Aim of the task:
Consider the listing below. Extract exactly the lines from the line containing "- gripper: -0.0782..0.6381" to the line containing "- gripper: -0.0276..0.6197", both included.

Exercise data:
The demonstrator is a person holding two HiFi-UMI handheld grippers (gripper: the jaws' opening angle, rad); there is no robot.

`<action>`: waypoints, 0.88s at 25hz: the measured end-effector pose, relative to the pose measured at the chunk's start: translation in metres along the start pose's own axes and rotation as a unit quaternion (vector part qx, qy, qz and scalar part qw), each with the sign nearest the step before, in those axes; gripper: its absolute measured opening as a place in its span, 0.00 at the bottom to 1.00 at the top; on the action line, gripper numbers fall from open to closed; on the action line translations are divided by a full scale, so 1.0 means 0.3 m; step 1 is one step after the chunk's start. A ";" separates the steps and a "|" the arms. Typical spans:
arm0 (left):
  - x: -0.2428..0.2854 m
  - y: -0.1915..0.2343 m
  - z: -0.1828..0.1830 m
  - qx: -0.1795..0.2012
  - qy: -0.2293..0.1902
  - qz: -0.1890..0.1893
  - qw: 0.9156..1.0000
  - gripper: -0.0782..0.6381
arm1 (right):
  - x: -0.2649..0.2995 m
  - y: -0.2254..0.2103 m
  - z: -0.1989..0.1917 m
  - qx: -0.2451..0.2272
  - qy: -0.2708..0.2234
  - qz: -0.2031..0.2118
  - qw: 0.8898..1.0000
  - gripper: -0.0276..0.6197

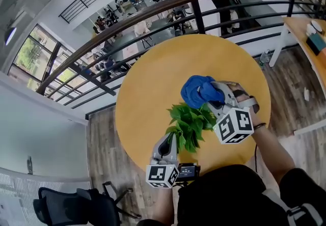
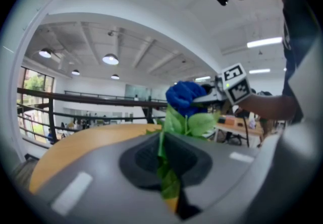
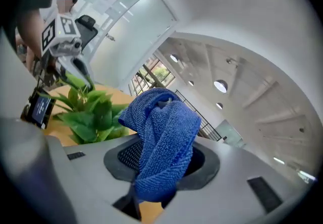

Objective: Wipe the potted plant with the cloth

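Both jaws clamped — left gripper (image 1: 171, 142) on plant leaf (image 2: 168, 184), right gripper (image 1: 216, 99) on blue cloth (image 3: 161, 142)

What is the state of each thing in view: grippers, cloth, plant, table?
left gripper: shut on a leaf of the plant.
right gripper: shut on the cloth.
cloth: blue, bunched, held at the plant's top leaves; contact unclear.
plant: stands on the table, one leaf pinched; pot hidden by foliage.
table: round, bearing the plant.
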State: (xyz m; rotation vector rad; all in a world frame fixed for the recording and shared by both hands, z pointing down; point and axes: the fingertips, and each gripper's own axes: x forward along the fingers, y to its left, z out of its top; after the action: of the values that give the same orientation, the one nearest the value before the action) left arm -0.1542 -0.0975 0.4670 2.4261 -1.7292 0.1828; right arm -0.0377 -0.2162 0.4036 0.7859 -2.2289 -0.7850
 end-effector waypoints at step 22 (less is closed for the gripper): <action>-0.015 0.005 -0.005 0.001 0.000 -0.007 1.000 0.12 | -0.134 0.191 0.183 -0.056 -0.038 0.015 0.998 0.30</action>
State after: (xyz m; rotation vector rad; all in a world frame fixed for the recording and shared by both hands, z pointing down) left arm -0.1570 -0.0934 0.4677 2.4394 -1.7116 0.1809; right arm -0.0706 -0.1340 0.3949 0.6791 -2.2366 -0.9301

Written solution:
  - gripper: -0.0782..0.6381
arm1 (right):
  - x: -0.2649..0.2995 m
  - y: -0.2254..0.2103 m
  - z: -0.1989..0.1917 m
  - qx: -0.2451..0.2272
  - qy: -0.2708..0.2234
  - qz: -0.2031..0.2118
  - qw: 0.8898..1.0000
  - gripper: -0.0276..0.6197

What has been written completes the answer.